* **TASK BRIEF**: Copy nothing but the lines below running from the line containing "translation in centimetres" through the line containing "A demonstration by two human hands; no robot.", both end lines included.

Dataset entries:
=====

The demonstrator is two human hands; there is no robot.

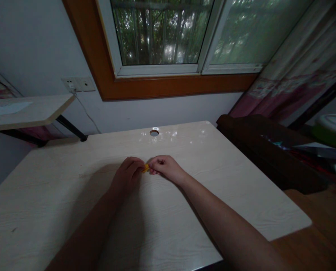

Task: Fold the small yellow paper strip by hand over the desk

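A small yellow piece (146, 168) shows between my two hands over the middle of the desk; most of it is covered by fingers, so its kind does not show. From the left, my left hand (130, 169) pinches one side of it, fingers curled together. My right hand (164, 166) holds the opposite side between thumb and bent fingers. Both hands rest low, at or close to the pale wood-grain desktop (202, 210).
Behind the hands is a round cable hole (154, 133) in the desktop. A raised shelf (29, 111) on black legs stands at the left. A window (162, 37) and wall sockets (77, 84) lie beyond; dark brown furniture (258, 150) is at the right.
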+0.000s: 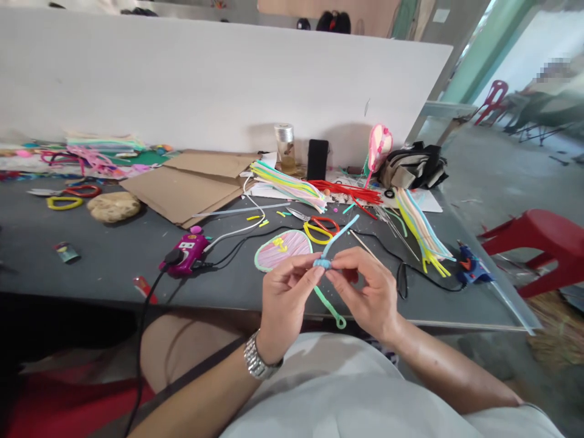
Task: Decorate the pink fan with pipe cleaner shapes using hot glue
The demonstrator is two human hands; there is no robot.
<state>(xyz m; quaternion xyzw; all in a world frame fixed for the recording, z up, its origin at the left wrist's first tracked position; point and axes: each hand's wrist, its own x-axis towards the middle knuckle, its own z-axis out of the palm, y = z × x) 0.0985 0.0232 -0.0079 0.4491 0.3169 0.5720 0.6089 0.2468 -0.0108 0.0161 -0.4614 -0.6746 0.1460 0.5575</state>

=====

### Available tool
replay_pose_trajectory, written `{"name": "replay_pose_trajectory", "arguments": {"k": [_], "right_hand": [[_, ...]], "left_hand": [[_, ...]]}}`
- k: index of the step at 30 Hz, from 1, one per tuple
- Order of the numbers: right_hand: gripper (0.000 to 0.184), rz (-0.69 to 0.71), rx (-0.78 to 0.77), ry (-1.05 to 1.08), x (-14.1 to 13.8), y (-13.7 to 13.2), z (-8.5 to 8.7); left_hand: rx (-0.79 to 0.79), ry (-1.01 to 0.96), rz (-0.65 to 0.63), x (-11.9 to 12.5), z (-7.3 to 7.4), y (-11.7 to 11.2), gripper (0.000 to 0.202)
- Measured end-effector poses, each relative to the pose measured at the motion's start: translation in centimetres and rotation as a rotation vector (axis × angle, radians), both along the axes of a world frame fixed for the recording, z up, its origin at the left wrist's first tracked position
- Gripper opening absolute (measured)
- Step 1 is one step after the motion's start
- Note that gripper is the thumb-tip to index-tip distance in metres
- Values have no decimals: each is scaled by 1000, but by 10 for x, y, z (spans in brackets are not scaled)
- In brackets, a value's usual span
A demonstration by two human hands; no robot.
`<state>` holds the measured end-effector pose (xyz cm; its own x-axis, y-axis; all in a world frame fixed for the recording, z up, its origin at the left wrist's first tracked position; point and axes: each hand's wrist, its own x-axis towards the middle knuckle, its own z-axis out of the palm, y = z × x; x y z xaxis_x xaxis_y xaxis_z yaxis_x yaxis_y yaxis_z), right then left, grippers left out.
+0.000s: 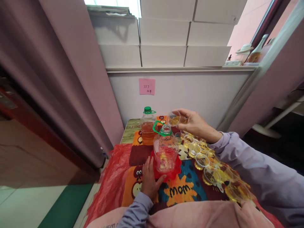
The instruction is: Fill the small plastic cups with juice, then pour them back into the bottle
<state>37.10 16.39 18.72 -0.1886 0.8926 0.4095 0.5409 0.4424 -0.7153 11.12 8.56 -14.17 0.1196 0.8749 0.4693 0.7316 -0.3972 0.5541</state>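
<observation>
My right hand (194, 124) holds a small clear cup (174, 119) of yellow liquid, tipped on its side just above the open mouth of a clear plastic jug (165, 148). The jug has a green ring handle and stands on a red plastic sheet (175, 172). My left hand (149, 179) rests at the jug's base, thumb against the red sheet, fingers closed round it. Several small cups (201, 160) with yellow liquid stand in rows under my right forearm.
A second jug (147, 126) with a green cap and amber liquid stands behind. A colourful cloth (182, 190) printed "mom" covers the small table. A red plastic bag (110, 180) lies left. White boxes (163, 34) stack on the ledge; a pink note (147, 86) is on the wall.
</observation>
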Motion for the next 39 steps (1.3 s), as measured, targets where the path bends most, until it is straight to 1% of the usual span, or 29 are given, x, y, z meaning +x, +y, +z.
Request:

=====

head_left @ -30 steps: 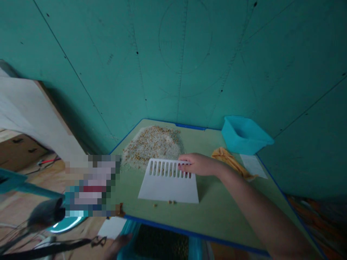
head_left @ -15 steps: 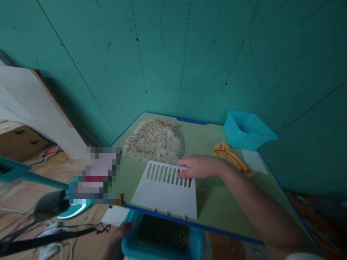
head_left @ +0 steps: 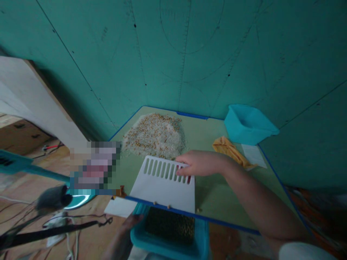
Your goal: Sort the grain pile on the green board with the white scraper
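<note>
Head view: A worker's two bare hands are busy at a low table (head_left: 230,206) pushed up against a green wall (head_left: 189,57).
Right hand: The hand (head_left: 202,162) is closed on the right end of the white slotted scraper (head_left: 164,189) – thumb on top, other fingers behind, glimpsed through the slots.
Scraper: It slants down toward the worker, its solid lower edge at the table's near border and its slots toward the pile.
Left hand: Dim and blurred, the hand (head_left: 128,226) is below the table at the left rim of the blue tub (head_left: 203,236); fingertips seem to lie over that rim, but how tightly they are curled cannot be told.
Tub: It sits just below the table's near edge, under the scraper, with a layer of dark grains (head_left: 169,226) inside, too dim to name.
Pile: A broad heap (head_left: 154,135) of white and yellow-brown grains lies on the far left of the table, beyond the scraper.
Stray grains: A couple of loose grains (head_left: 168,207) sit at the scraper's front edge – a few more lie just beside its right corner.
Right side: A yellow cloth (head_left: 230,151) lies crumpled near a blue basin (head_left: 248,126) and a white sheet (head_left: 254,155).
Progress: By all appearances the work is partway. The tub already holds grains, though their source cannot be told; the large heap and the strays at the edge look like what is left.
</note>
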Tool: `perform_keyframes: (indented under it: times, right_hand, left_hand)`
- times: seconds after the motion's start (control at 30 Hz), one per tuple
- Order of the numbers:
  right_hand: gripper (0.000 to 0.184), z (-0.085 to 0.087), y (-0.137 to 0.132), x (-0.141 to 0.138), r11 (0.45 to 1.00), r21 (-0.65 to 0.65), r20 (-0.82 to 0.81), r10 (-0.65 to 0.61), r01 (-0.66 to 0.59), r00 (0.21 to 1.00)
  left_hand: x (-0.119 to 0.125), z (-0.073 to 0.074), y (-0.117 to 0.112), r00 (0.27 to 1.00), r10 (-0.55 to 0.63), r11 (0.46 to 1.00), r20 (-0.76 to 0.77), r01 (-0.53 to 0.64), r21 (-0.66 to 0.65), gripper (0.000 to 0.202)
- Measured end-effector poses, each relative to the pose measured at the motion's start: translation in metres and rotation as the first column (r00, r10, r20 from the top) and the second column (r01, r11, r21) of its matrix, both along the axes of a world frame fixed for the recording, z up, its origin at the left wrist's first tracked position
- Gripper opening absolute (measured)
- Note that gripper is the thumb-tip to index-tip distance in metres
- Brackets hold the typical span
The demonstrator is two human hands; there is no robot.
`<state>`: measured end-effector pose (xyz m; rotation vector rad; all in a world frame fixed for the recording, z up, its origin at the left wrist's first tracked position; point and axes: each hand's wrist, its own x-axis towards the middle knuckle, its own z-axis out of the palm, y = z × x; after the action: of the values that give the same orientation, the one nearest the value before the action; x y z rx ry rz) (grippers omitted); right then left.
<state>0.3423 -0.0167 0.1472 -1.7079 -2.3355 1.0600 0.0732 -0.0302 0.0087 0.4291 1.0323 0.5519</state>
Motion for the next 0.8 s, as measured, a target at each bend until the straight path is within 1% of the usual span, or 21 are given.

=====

* **ANSWER TO THIS PROBLEM**:
- Measured end-effector poses, each relative to the pose measured at the motion's start: translation in centimetres and rotation as a rotation vector (axis × angle, radians), both along the axes of a world frame fixed for the recording, z up, its origin at the left wrist's first tracked position
- Gripper opening absolute (measured)
- Step 1 is one step after the motion's start
- Note that gripper is the thumb-tip to index-tip distance in metres
- Values have no decimals: each is scaled by 1000, but by 10 for x, y, z (spans in brackets are not scaled)
- In brackets, a value's usual span
A demonstration by two human hands; no robot.

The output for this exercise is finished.